Nel 2012 a Google negli USA è stata inflitta una multa di 22.5 milioni di dollari per avere bypassato le impostazioni concernenti la privacy degli utenti del browser Safari. La vicenda, lo ricordiamo, fu denunciata dal Wall Street Journal nel 2011: la grande “G” aveva inserito in alcune pagine, invisibili e apparentemente innocenti righe di codice grazie alle quali sarebbe stato possibile aggirare il blocco del tracking, in altre parole il metodo con cui alcuni inserzionisti pubblicitari sono in grado di rilevare le abitudini di navigazione degli utenti e distribuire annunci pubblicitari in linea con gli interessi del pubblico.
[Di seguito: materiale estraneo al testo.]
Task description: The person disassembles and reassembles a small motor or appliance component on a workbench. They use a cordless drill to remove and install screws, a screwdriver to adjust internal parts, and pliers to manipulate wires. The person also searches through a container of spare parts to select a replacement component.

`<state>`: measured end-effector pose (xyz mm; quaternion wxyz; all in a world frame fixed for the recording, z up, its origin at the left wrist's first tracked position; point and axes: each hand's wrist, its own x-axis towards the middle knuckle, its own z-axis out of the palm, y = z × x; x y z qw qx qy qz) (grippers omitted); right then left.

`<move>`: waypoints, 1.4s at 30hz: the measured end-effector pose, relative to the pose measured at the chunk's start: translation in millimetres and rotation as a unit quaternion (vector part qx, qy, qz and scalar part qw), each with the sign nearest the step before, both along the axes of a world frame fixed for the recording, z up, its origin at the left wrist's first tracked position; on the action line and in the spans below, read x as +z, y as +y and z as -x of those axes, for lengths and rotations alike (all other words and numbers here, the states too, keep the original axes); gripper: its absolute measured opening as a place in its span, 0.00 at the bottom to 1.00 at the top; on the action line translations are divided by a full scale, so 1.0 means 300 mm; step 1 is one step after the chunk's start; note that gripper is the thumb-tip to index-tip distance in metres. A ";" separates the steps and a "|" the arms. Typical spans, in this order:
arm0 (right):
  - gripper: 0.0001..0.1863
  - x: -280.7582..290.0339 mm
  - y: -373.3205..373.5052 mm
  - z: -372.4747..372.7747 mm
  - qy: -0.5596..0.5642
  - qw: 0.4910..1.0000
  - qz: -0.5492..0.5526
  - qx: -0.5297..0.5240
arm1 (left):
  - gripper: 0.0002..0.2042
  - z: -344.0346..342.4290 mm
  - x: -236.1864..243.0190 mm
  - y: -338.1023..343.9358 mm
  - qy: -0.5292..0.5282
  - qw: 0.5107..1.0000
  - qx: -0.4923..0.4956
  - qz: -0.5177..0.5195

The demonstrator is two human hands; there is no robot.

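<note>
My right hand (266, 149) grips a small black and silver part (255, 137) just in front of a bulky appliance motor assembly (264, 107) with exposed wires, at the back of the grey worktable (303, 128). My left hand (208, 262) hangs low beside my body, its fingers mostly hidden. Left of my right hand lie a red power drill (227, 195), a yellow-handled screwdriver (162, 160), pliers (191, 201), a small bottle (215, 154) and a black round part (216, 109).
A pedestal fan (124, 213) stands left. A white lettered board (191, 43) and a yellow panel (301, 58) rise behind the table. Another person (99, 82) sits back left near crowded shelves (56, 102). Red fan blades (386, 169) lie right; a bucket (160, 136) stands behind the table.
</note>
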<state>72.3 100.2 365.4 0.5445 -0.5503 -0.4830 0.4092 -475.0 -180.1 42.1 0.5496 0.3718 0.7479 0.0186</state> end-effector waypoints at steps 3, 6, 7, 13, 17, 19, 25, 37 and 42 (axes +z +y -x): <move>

Per il problema in questione ci sono nuovi risvolti. Un tribunale inglese ha autorizzato un gruppo di attivisti digitali a portare in giudizio Google per violazione della privacy. La grande “G” sta facendo di tutto per bloccare il processo, una scusa che potrebbe fornire ad attivisti o dissidenti digitali il pretesto per intentare cause in tutto il mondo.
Un portavoce di Google ha commentato che a suo modo di vedere il caso in questione “non soddisfa gli standard richiesti nel Regno Unito per andare in giudizio” e fatto sapere che la società ricorrerà immediatamente.